Nagios Host/Service Check Timeouts

This support forum board is for support questions relating to Nagios XI, our flagship commercial network monitoring solution.
Dusan.Mandic
Posts: 60
Joined: Mon Apr 06, 2020 2:30 pm

Nagios Host/Service Check Timeouts

Post by Dusan.Mandic »

Hello,

We seem to be having periods of time where some of our hosts/services are timing out (60/30 secs). Most of these arent causing HARD notifications, but show up on our monitoring board and have drawn the attention of our support team.

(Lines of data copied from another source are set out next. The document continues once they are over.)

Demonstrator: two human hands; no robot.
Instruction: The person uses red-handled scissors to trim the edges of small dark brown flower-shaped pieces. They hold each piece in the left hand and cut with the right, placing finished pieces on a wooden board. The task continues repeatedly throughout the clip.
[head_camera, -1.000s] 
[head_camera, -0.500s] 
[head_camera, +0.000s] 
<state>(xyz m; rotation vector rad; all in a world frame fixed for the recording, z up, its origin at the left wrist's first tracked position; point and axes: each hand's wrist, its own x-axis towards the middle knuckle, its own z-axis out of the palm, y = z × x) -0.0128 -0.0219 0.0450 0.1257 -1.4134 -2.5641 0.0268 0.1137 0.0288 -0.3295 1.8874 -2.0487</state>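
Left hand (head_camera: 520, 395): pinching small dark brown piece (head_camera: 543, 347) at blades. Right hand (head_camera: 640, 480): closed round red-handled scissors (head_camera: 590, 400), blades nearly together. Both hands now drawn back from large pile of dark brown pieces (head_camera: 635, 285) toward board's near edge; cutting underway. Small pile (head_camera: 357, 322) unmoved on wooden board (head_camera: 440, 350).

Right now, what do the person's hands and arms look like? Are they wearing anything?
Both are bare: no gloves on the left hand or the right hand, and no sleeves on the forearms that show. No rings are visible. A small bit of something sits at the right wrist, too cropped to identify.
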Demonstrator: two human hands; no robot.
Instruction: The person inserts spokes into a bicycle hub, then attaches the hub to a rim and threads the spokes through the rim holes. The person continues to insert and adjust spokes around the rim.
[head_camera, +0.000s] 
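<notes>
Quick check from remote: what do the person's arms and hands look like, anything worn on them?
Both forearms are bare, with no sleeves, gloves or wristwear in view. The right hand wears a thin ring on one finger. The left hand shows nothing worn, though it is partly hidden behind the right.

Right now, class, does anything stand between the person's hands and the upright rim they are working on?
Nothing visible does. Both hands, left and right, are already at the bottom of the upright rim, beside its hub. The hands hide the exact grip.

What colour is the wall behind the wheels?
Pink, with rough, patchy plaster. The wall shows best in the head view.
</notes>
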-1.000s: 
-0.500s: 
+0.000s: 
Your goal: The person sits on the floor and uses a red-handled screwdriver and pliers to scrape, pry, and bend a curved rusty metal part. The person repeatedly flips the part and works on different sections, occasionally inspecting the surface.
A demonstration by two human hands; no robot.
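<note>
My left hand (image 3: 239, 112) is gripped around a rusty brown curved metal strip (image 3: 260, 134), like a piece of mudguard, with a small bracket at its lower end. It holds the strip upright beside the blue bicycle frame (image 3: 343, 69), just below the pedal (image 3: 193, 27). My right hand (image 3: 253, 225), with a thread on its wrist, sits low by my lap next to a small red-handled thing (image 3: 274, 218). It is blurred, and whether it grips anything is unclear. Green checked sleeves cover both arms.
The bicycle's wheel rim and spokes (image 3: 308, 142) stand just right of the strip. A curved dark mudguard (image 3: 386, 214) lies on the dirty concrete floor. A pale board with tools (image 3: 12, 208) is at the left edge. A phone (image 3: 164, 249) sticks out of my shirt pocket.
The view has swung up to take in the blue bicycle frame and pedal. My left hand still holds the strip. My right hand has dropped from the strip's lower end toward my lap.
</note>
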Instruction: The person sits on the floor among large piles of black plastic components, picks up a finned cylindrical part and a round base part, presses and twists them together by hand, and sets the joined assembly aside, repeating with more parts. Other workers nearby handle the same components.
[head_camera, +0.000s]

Don't see anything unusual in our system statistics/monitoring engine stats. Database usage looks normal as well. Included system profile.

Code: Select all

[root@bnalmnag702 var]# less eventman.log

            [contact] => xxxxxxxxx
            [contactemail] => [email protected]
            [type] => PROBLEM
            [escalated] => 0
            [author] => 
            [comments] => 
            [host] => Mxxxxxx
            [hostaddress] => 10.200.170.100
            [hostalias] => Gxxxxxxx
            [hostdisplayname] => Mxxxxx
            [hoststate] => DOWN
            [hoststateid] => 1
            [lasthoststate] => DOWN
            [lasthoststateid] => 1
            [hoststatetype] => HARD
            [currentattempt] => 5
            [maxattempts] => 5
            [hosteventid] => 1167267
            [hostproblemid] => 372100
            [hostoutput] => (Host check timed out after 31.01 seconds)
            [longhostoutput] => 
            [datetime] => Tue Aug 24 03:52:58 CDT 2021
Moderator's Note: The profile has been shared with the support team but has been removed from the public forum.
dchurch
Posts: 858
Joined: Wed Oct 07, 2020 12:46 pm
Location: Yo mama

Re: Nagios Host/Service Check Timeouts

Post by dchurch »

The nagios user account's password is probably setup to expire and it cannot be set that way. That account cannot have its password expire because the system uses that account to run processes automatically and when it expires, it cannot do so.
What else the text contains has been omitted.